▶ _Requirement_
Could you filter the data below down to the lines that hold the word "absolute"?
▬▬▬▬▬▬
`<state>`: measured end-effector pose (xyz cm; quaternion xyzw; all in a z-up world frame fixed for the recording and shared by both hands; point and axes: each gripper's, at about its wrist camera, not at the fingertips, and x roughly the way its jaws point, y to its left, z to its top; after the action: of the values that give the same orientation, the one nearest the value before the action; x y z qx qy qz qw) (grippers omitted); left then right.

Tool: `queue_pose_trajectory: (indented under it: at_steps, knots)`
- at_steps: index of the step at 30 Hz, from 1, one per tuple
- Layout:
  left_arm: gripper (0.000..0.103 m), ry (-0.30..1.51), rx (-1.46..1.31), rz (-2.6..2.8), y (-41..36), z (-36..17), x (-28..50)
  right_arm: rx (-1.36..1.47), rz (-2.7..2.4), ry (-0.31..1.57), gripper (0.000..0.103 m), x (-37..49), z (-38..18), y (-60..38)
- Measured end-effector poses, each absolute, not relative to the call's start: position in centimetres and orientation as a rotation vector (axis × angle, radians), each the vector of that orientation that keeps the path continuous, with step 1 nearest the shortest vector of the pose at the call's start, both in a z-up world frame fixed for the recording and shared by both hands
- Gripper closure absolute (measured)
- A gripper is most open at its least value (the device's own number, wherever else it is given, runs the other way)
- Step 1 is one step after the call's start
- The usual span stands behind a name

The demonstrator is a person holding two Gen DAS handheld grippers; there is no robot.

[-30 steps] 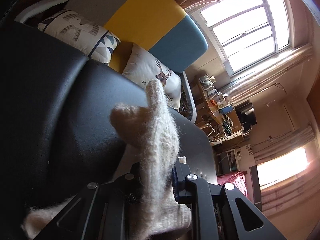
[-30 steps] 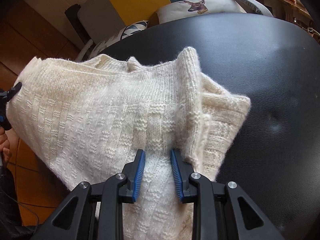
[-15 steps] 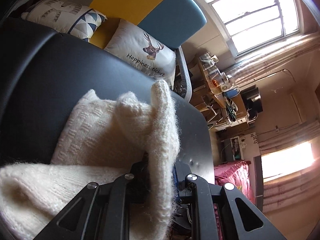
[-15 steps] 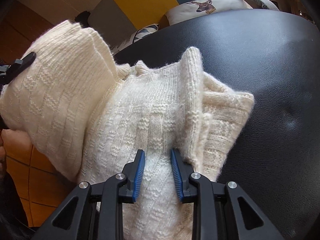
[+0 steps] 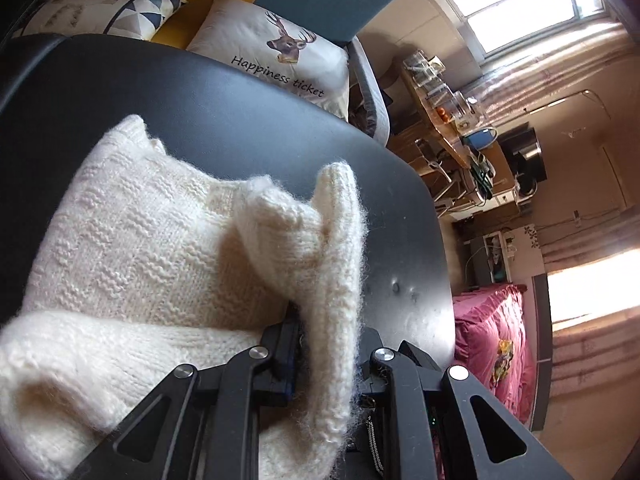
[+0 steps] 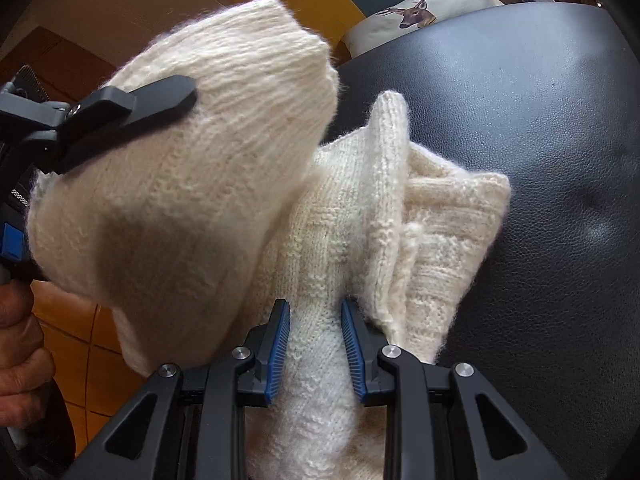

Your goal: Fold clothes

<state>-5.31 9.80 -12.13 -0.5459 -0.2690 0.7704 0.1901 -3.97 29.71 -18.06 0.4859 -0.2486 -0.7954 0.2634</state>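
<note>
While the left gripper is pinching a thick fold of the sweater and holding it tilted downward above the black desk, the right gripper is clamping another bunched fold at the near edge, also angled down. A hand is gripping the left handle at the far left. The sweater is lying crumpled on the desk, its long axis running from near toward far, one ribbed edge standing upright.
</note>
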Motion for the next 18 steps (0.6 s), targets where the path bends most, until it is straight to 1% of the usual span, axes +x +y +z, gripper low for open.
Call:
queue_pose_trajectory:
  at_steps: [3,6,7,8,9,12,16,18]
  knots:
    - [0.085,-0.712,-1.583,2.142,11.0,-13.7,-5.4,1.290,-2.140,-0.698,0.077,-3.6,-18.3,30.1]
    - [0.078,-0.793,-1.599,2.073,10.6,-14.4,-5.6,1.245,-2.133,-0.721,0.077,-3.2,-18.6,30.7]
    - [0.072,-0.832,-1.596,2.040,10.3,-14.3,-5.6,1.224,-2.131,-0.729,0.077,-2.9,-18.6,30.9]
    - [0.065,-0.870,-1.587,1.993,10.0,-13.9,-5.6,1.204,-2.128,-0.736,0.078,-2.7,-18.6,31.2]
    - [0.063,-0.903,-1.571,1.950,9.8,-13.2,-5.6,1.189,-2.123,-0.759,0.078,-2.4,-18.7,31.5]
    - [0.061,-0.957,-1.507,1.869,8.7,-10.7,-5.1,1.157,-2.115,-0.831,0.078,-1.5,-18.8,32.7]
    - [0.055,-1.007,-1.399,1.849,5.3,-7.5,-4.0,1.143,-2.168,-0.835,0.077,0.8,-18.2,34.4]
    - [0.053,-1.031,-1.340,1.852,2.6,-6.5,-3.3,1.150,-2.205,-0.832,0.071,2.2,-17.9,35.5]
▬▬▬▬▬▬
▶ _Answer_
- Measured end-effector poses, each absolute, not relative to the call's start: position in centimetres and orientation as a rotation vector (axis × angle, radians), each the vector of that orientation that keeps the path continuous, with step 1 nearest the shortest vector of the pose at the call's start, both in a z-up world frame fixed for the recording and shared by both hands
- Gripper closure absolute (measured)

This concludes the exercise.